5 sediment traps moored from Subtropical to Polar Frontal environments in the Southern Ocean and Southwest Pacific provide seasonal oxygen isotope records for three planktonic foraminifera species. The dataset, from Geoscience Australia Data, compares these records against predicted calcite equations and analyzes species-specific flux patterns. A key finding suggests carbonate ion concentration alone may not capture the full marine carbonate chemistry conditions.
Use Cases
- Calibrating paleotemperature equations based on the comparison of foraminiferal d18O to predicted calcite d18O.
- Modeling species-specific habitat depths based on seasonal d18O ranges and flux patterns.
- Assessing the preservation of seasonal climate signals in the sedimentary record by comparing trap and surface sediment isotopic compositions.
- Investigating latitudinal gradients in foraminifera ecology and chemistry across the Southern Ocean frontal zones.
Strengths
- Data originates from 5 distinct sediment trap locations, providing a latitudinal transect.
- Analyzes three key foraminifera species (Globigerina bulloides, Globorotalia inflata, Neogloboquadrina pachyderma), enabling interspecies comparison.
- Compares empirical data against multiple established paleotemperature equations (Epstein et al. 1953, Kim and O'Neil 1997).
Limitations
- Column-level documentation is absent; field semantics must be inferred after download.
- Row count is unknown, which may limit suitability assessment.

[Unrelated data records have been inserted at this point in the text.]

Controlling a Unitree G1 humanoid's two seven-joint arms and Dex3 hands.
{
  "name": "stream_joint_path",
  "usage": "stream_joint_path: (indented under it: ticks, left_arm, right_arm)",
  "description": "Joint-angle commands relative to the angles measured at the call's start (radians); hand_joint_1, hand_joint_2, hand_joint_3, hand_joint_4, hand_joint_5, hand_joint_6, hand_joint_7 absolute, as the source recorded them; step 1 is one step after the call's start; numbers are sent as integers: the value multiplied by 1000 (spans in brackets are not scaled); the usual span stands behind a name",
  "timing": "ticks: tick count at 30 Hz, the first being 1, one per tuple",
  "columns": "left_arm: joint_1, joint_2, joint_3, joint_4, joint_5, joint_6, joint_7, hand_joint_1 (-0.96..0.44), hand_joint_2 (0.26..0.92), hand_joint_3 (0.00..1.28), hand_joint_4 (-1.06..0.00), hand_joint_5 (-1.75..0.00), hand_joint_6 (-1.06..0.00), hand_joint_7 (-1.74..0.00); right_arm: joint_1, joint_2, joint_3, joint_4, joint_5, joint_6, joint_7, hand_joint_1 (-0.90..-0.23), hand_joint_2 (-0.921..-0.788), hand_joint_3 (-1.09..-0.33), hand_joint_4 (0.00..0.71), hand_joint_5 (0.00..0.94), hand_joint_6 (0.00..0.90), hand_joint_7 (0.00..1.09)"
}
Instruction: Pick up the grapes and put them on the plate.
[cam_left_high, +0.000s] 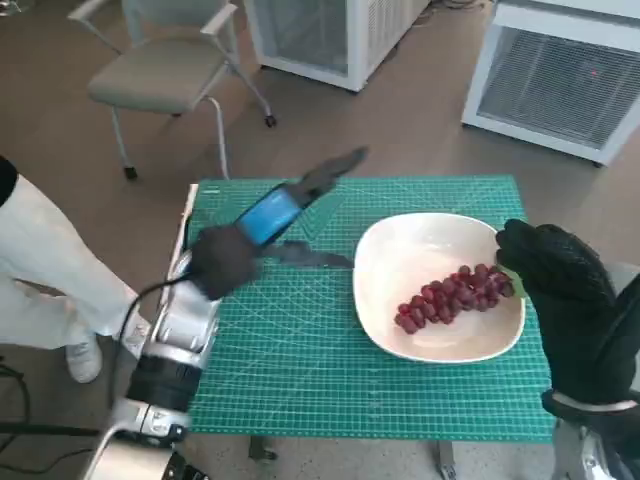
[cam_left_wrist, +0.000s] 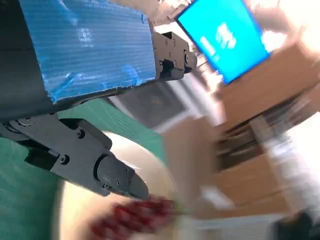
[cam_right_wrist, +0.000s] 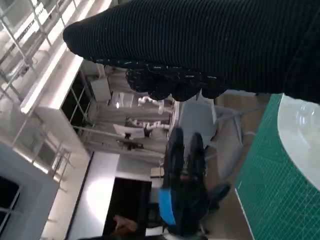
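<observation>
A bunch of red grapes (cam_left_high: 455, 295) lies on the white plate (cam_left_high: 400, 240), on its right half, and shows blurred in the left wrist view (cam_left_wrist: 135, 217). My gloved right hand (cam_left_high: 555, 270) hovers over the plate's right rim, just beside the bunch's right end; its fingers hang loosely bent and I see nothing in them (cam_right_wrist: 200, 40). My left hand (cam_left_high: 270, 215) is raised above the green mat (cam_left_high: 280, 330), left of the plate, with its fingers stretched out and apart (cam_left_wrist: 85, 50), holding nothing. The right wrist view also catches that left hand (cam_right_wrist: 182, 200) and the plate's rim (cam_right_wrist: 300, 135).
The mat covers the small table. A grey chair (cam_left_high: 170, 70) stands behind its left side, and white cabinets (cam_left_high: 560, 80) stand behind its right. A person's leg in white (cam_left_high: 50, 270) and a shoe (cam_left_high: 85, 355) are close to the table's left edge.
</observation>
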Motion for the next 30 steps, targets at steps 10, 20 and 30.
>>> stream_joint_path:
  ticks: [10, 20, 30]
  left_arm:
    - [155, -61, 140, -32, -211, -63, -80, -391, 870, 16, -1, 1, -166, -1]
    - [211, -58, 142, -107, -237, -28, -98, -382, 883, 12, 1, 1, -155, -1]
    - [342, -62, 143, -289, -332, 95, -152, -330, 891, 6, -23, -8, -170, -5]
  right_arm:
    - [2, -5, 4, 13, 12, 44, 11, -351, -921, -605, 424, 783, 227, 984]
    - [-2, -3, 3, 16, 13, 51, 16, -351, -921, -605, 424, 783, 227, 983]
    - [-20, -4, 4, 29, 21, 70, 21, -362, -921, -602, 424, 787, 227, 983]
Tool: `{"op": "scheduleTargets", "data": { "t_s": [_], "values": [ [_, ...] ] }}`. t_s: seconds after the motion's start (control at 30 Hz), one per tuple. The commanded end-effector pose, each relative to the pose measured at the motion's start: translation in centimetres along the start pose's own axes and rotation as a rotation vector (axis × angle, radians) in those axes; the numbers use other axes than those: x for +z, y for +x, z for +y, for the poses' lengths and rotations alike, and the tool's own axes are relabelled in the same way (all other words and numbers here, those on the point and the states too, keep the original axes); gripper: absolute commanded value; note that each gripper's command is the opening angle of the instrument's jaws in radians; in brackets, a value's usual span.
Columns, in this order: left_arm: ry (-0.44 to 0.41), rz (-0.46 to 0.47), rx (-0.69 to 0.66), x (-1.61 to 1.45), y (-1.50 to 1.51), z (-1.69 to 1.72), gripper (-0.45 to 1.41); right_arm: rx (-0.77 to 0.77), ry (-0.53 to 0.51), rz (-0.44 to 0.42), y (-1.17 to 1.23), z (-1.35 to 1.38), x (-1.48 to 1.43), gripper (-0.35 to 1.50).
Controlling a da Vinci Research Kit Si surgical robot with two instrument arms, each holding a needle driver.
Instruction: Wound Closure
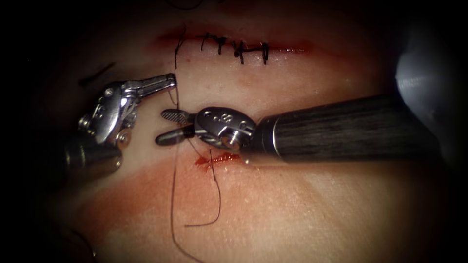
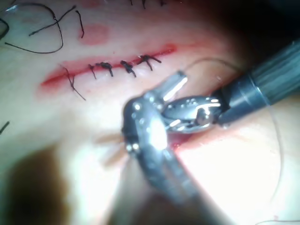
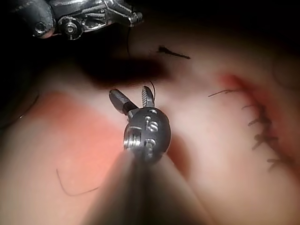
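The cut (image 1: 234, 46) runs across the far side of the tissue (image 1: 302, 209), with several dark stitches (image 1: 239, 48) over its middle. A thread (image 1: 176, 58) leaves the cut's left end and runs toward me. My left tool (image 1: 171, 81) comes in from the left, jaws shut on this thread just below the cut; it is also seen in the right wrist view (image 3: 135, 18). Below it my right tool (image 1: 165, 126) has its jaws open, and the thread passes between them; the same jaws stand apart in its wrist view (image 3: 132, 96). The thread (image 1: 172, 204) trails on over the near tissue.
A small red nick (image 1: 218, 159) with red fluid lies under the right tool's wrist, and a loose curl of thread (image 1: 218, 195) hangs from it. Cut thread ends (image 2: 42, 33) lie beyond the cut. The right shaft (image 1: 351, 126) crosses the right half.
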Motion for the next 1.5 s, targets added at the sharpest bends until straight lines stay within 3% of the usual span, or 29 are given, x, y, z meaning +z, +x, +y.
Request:
{"op": "scheduleTargets", "data": {
  "t_s": [0.03, 0.17, 0.47, 0.8, 1.23, 1.5],
  "values": [
    [-0.001, 0.015, -0.009, 0.01, -0.2, 0.09, -0.45, 0.003, -0.002, 0.019, 0.02, 0.0, 0.07, 1.01],
    [-0.003, 0.042, -0.028, 0.01, -0.45, 0.31, -0.45, 0.006, -0.012, 0.05, 0.07, 0.01, 0.13, 1.01],
    [-0.005, 0.055, -0.03, 0.01, -0.51, 0.46, -0.45, 0.002, -0.028, 0.086, 0.04, 0.0, 0.12, 0.98],
    [-0.015, 0.053, -0.042, -0.05, -0.61, 0.61, -0.45, 0.02, -0.031, 0.178, 0.19, 0.1, -0.02, 0.96],
    [0.004, 0.037, -0.065, -0.25, -0.93, 0.56, -0.45, 0.078, 0.16, 0.276, 0.21, 0.09, -0.34, 0.94],
    [0.026, 0.017, -0.075, -0.48, -1.12, 0.49, -0.45, 0.074, 0.258, 0.293, 0.17, 0.01, -0.5, 0.93]
  ]
}}
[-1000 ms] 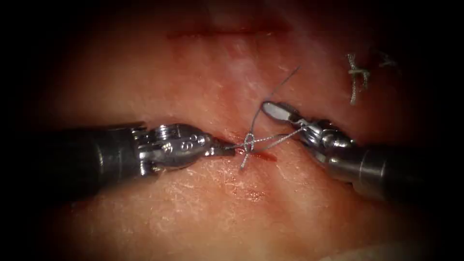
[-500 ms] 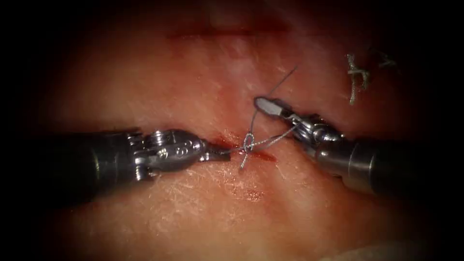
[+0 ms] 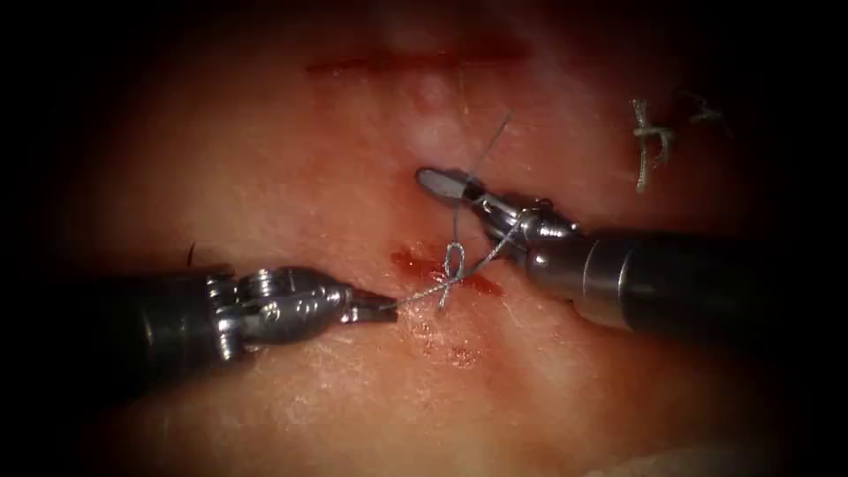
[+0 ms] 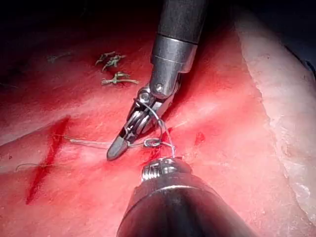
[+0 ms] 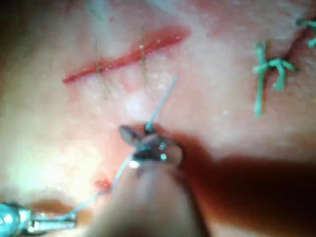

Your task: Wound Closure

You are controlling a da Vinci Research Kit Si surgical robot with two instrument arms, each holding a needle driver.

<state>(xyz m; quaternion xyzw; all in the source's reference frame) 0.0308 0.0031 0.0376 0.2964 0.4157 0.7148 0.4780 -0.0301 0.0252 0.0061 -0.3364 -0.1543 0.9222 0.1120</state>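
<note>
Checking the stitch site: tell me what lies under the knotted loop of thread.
Under the grey thread loop lies pink tissue with red fluid on it. The strip directly beneath the knot is covered by thread. Left tool grips one strand.

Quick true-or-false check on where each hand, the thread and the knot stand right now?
1. The left hand grips the thread. True.
2. The right hand holds a curved needle. False: it grips thread.
3. A knot sits over the cut. True.
4. The left hand lies right of the knot in the endoscope view. False: it lies left.
5. Finished stitches lie to the right on the tissue. True.
</note>
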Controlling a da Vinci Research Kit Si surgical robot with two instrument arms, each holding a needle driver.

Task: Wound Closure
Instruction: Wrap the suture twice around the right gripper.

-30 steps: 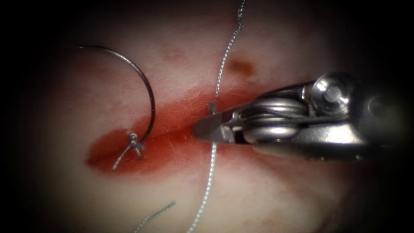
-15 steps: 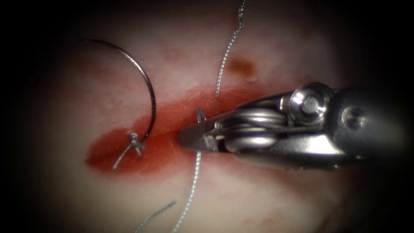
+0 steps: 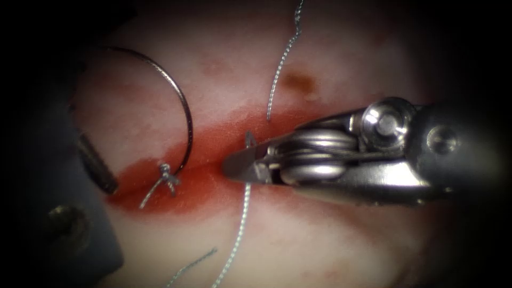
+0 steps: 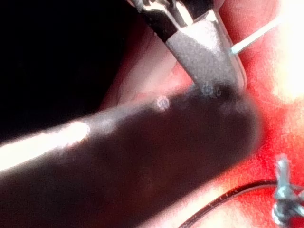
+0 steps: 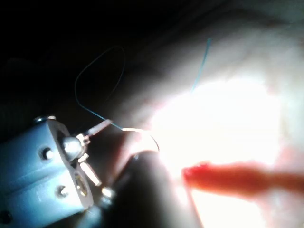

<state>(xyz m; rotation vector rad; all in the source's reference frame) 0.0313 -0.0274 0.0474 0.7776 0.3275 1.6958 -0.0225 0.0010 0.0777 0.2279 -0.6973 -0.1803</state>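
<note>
My right tool [image 3: 242,162] comes in from the right over the middle of the red cut [image 3: 186,184], jaws shut on the thread [image 3: 241,224]. A short stub stands above the jaws and the long strand trails down toward the front. The curved needle [image 3: 184,106] lies free on the tissue [image 3: 330,48] at the cut's left part, held by neither tool. Its lower end meets a knot [image 3: 168,177] at the cut. My left tool [image 3: 101,176] is a dark tip at the left, beside the cut's left end and apart from the needle. The needle [image 4: 228,197] and knot [image 4: 285,190] also show in the left wrist view.
Another strand [image 3: 280,69] runs from the far side down to the cut's edge. A loose cut end of thread [image 3: 192,264] lies in front of the cut. Red fluid [image 3: 213,138] stains the tissue around the cut. A brown spot [image 3: 298,81] marks the tissue behind the right tool.
My right tool has moved left along the cut, dragging the held thread with it. The left tool has come into view from the left. The needle has stayed where it was.
</note>
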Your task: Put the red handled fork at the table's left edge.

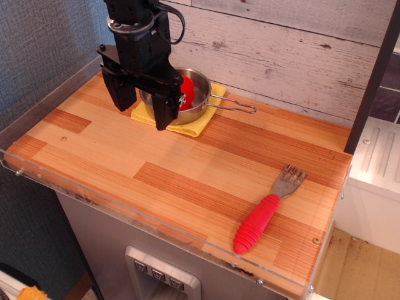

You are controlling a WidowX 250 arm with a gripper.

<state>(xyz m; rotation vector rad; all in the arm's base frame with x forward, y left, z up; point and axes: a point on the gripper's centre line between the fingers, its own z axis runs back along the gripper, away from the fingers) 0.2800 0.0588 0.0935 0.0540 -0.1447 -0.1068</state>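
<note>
The red handled fork [265,212] lies flat near the right front of the wooden table [162,156]. Its ribbed red handle points toward the front edge and its silver tines [291,179] point toward the back. My gripper [142,109] hangs at the back left of the table, far from the fork. Its two black fingers point down, spread apart and empty, in front of a metal pan.
A silver pan [199,94] with a wire handle sits on a yellow cloth [190,127] at the back, with a red pepper [187,92] inside. A clear acrylic rim [37,175] borders the table. A white wooden wall stands behind.
</note>
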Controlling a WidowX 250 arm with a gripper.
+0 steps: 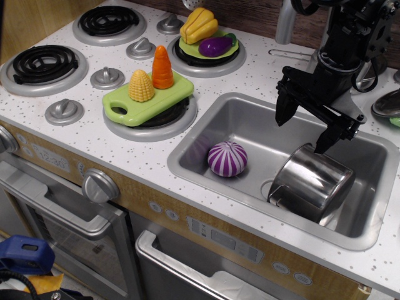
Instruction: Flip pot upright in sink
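Our gripper (304, 129) hangs spread wide, empty, just above the pot (312, 182), which lies tilted on its side at the sink's (206, 134) right end. We should lower, pinch the rim, then rotate gently.

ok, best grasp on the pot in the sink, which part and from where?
Probably the upper rim of the pot. It lies tilted against the sink's right side, mouth seemingly down-left over the drain, base up-right. Come from above, where the open gripper hangs: the mirror-smooth curved wall offers poor purchase, an edge pinches better.
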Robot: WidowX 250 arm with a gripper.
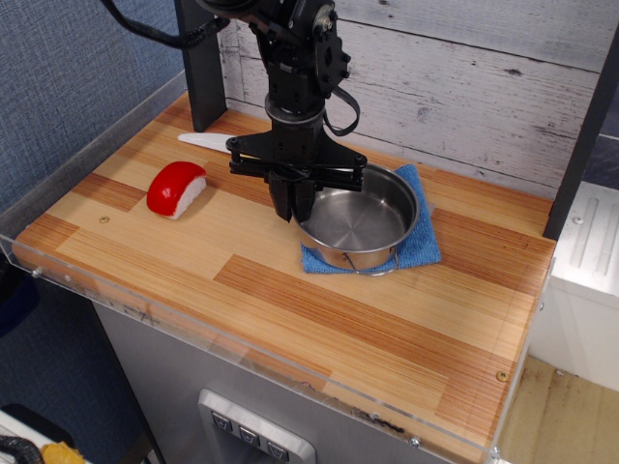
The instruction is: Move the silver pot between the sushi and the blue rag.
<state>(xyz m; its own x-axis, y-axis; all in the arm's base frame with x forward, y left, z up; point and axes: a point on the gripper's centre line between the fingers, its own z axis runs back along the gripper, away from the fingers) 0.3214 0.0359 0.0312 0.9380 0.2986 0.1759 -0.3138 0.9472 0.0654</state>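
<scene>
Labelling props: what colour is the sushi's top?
Glossy red over a white base, on the sushi; observation.image view.

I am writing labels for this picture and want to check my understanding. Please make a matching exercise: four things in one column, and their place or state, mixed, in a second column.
Things:
1. silver pot
2. sushi
3. blue rag
4. gripper

Places or states:
A. alone on the wood, at the left
B. shut on the pot's left rim
C. lying under the pot
D. resting on the cloth

Pairs: 1-D, 2-A, 3-C, 4-B
</scene>
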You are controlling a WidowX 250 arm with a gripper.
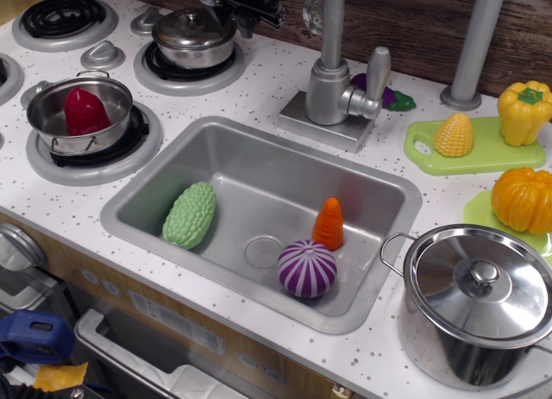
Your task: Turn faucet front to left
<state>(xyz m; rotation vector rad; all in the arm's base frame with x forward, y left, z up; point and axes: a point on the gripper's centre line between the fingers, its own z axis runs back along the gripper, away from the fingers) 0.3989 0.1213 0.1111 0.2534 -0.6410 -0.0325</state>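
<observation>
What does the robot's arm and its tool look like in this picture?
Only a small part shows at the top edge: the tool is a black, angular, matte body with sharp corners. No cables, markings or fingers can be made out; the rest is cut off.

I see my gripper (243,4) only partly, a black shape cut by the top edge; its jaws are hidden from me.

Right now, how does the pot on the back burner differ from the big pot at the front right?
The back pot is small and squat; the front pot is far larger and taller. The back pot sits on a stove burner, the front pot on the speckled counter beside the sink. Both are shiny steel with knobbed lids on.
</observation>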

- Data is provided in HTML format, which may require parsing to extract structured data.
Provenance
- Source
- Geoscience Australia Data
- Collection Method
- Analysis of oxygen isotopic records from foraminifera collected in sediment traps.
- Freshness
- Last updated 2026-04-30 15:09:47.174983; freshness should be verified.
- Geography
- Southern Ocean and Southwest Pacific, from Subtropical to Polar Frontal environments.